Я давно уже привык, что мои клиенты задумчивы и печальны, и в этом (быть может, лишь в этом) они честны перед Богом. Кто знает… Возможно, лишь я один так о них думаю, потому что притерпелся к их быту, страстям, вкусам, привязанностям и прочим слабостям человеческой натуры.
— Синьор Контино[1], не желаете еще что-нибудь? — спросил я у полного господина, вежливо склонившись у него за спиной.
Синьор Контино медленно поднял к небу свои аквамариновые глаза и произнес отстраненно, словно обращался к небу, а не ко мне:
— Знаешь ли ты одну забавную историю?
И небо, и я почтительно молчали.
Синьор Контино пожевал полными губами и тем же спокойным, даже чуть отрешенным голосом доверил нам с небом нечто важное, навеянное, видимо, лазоревой далью моря…
— Один итальянец подозвал к себе чернокожего официанта и спросил, знает ли тот, почему он весь черный, как ночь, а ладони у него белые. Тот удивленно пожал плечами. «А вот потому, — сказал итальянец, — что, когда я тебя красил в черный цвет, ты упирался в стену ладонями». Чернокожий промолчал. «А знаешь ли ты, почему у тебя белые пятки, в то время как все, кроме ладоней, черней ночи?» — не унимался мой веселый соотечественник. «Не отвечай! — строго велел итальянец. — Я отвечу за тебя.
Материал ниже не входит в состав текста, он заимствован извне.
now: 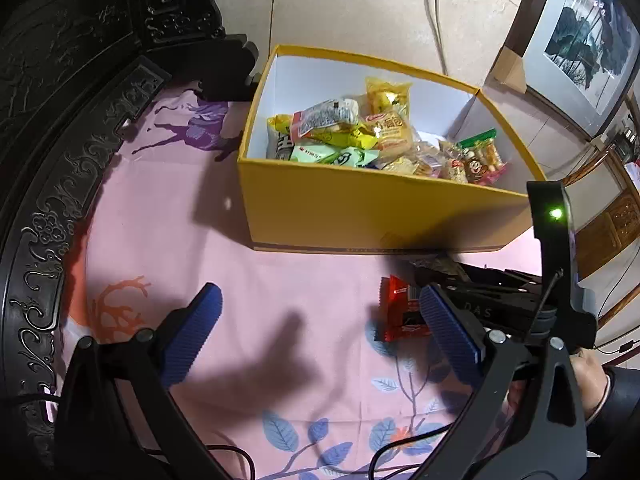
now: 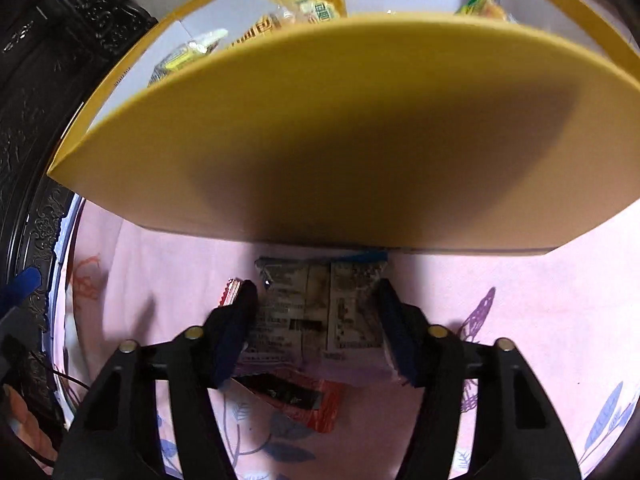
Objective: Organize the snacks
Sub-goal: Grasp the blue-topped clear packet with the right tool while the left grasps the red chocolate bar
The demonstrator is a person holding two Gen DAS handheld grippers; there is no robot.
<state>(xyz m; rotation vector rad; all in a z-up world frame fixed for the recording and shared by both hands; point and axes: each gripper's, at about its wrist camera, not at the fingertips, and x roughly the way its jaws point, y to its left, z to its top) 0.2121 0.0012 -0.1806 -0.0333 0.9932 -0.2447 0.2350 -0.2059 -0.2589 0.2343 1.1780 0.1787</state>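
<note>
A yellow box point(image 1: 360, 208) stands on the pink floral cloth point(image 1: 160, 220) and holds several wrapped snacks point(image 1: 360, 132). My left gripper point(image 1: 318, 300) hangs open over the cloth in front of the box, with nothing between its blue fingers. A red snack packet point(image 1: 400, 312) lies just beyond its right finger. In the right wrist view my right gripper point(image 2: 316, 287) is shut on a grey snack packet point(image 2: 316, 320), one pad pressing on each side, close to the box wall point(image 2: 340, 140). The red packet point(image 2: 304, 400) lies partly under the grey one.
Dark carved wooden furniture point(image 1: 60, 160) runs along the left. A framed picture point(image 1: 580, 40) leans at the back right. Black cables point(image 1: 400, 448) trail over the cloth near me. A hand point(image 1: 592, 376) holds the right tool, whose black body point(image 1: 500, 296) reaches in from the right.
</note>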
Это потому, что, когда я тебя красил и ты упирался ладонями в стену, я позволил тебе стоять ногами на земле». Чернокожий официант покачал головой и наконец задумчиво изрек: «Знает ли господин, почему он весь белый, а сфинктер у него темный?» Мой соотечественник не успел возмутиться, как чернокожий закончил свою мысль: «А все потому, белый итальянский господин, что после того, как вы меня покрасили, я стал вас иметь, но у меня к тому времени еще не просох член от вашей краски».
Синьор Контино энергично повернул голову в мою сторону, качнув шезлонг, и затрясся всем своим тучным телом. По его огромному белому животу прошли мощные тектонические волны. Я некстати подумал, что, наверное, именно так и выглядит настоящее землетрясение, а живот синьора Контино вполне мог служить школьным глобусом для визуального объяснения того, как происходят в природе столь разрушительные явления.
Я вежливо улыбнулся. Синьор Контино издал хлюпающие звуки и вновь отвернулся к бесконечному небу и бездонному морю. Он неосторожно махнул полной рукой и задел полупустой кубок с его привычным коктейлем: одна треть русской водки, одна треть «Джонни Уокер», одна треть сухого мартини и яичный желток. Безо льда. Синьор Контино называл эту убийственную бурду, на рецепте которой настаивал с самого начала, La strada della vita[2]. На мой же взгляд, это вело, скорее, от жизни, нежели к ней. Впрочем, в жизни все весьма абсурдно — что ни делай, все ведет в обратную от нее сторону. Так что, может быть, он и прав.
Почему он рассказал мне этот анекдотец? Потому что я официант, потому что я мулат? Думаю, нет. Это его наивный пасс в обратную сторону от расизма по тому же принципу реверсного движения, что и в жизни. Или наоборот? Кто ж его поймет, этого синьора…
Я придержал кубок и успокоил его возмущенную пляску на гладкой поверхности круглого белого столика. Меньше минуты назад, вероятно, так же стоило угомонить и сотрясающийся живот итальянца.
— Иди, марокканец! — одними губами произнес синьор Контино. — Мне надо подумать. — Он вновь уставился в синюшную даль, отражая ее лучший спектр в своих юных глазах.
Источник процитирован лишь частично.